Queen Noor said she hoped the Amman congress "will further impress upon planners and decision makers worldwide that environmental protection is a prerequisite for the social, economic, and even political security of people, for the sustainability of natural resources and for the reduction of human suffering."
"Many of the causes... of tension within and among societies... are environmentally related," she said, adding that the organizers of the congress hope to focus on identifying the causes and linking resource degradation to conflict.
The congress will have theme sessions focusing particularly on "environment and security strategies," the organization said in a statement, along with "strategies for averting the world water crisis, agriculture, bio-diversity, economy and society, the ecological limits of climate change".
It will present delegates with its latest list of animal species threatened with extinction and plans to tackle the problem.

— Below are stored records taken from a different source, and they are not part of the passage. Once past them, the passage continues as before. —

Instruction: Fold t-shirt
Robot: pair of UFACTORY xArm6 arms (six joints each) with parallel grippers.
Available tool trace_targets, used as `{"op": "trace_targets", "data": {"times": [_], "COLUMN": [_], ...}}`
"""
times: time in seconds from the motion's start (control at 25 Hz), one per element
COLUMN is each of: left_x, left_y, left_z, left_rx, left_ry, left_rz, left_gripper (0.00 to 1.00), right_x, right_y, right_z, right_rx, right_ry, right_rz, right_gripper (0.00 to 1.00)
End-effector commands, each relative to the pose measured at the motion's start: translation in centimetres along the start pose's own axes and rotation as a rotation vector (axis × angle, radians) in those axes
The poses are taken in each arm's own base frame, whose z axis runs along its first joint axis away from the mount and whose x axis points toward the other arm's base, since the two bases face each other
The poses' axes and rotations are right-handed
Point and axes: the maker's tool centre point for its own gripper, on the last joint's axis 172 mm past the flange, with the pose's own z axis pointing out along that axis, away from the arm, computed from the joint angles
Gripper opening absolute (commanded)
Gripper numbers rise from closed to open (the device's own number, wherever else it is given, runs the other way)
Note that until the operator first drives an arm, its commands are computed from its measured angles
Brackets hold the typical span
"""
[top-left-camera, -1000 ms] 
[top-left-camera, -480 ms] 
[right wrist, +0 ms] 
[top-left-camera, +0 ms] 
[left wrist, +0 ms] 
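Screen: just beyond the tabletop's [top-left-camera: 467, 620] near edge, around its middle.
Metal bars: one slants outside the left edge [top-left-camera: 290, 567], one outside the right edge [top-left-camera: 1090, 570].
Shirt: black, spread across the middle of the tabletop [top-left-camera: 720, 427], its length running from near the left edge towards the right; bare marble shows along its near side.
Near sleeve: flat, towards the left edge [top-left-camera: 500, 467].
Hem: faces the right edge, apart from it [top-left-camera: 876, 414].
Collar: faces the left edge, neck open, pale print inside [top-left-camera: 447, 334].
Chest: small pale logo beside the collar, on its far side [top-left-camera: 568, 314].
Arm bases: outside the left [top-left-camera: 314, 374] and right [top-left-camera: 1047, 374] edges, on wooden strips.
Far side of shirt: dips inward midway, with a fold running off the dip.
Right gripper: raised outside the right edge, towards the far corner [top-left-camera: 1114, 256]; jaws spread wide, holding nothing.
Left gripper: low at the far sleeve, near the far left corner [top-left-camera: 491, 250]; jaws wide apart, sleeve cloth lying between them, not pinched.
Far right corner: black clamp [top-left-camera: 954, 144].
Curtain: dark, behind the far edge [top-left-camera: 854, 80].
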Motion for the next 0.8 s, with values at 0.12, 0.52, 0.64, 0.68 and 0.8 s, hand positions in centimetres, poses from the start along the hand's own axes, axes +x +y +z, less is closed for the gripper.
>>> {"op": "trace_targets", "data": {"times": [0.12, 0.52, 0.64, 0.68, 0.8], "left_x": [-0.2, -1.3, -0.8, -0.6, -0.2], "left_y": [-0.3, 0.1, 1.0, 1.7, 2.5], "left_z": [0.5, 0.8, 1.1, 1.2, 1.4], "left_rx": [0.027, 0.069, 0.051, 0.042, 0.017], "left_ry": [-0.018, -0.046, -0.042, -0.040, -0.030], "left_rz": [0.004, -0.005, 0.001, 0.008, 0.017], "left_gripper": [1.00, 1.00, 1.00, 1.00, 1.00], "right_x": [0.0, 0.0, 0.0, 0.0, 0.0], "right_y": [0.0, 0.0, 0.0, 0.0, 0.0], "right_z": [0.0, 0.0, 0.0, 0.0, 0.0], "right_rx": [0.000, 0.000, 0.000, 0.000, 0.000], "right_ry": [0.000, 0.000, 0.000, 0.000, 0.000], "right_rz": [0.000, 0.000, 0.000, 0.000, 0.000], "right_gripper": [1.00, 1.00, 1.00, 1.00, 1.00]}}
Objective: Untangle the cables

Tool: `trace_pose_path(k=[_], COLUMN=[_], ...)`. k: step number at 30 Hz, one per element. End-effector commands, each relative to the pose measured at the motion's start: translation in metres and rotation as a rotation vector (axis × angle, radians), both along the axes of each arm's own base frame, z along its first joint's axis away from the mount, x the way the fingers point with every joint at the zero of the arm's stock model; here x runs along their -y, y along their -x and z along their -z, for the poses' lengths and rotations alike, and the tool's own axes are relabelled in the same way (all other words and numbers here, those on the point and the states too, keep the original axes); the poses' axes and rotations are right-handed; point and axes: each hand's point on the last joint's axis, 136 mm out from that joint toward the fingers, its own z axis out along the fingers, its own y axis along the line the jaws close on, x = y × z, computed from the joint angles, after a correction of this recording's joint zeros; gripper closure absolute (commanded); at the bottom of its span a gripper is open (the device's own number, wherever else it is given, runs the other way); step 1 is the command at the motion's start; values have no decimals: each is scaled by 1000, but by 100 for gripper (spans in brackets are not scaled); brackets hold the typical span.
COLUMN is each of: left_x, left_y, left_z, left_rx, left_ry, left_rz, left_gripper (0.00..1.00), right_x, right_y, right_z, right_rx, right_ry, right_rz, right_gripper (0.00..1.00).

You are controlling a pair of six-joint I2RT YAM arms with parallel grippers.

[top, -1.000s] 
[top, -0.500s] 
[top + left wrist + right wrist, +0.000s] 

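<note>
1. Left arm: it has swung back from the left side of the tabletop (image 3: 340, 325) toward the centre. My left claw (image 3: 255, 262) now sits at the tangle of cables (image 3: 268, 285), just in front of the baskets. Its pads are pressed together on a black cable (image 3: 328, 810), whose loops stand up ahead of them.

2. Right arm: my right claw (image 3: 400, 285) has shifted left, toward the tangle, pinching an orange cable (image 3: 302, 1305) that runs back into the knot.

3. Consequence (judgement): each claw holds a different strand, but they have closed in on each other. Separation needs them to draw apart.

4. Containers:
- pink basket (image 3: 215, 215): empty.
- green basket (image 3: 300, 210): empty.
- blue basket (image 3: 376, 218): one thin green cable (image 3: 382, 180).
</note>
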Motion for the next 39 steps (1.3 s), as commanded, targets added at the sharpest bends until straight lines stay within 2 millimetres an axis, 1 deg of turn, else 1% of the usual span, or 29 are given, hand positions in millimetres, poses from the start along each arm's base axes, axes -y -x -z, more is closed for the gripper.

The last congress of the IUCN was held in Montreal, Canada, in 1996 and called on all countries to respect commitments made at the Rio summit of 1992 to ensure the protection of the environment.
The IUCN is considered the biggest world conservation organization, grouping 76 countries, 122 public bodies and 737 non-governmental organizations, along with some 10,000 experts and scientists from 181 countries.
Since it was formed in 1948, it has helped more than 75 countries put national conservation strategies in place and helped coordinate several world conventions on the environment - AMMAN (AFP)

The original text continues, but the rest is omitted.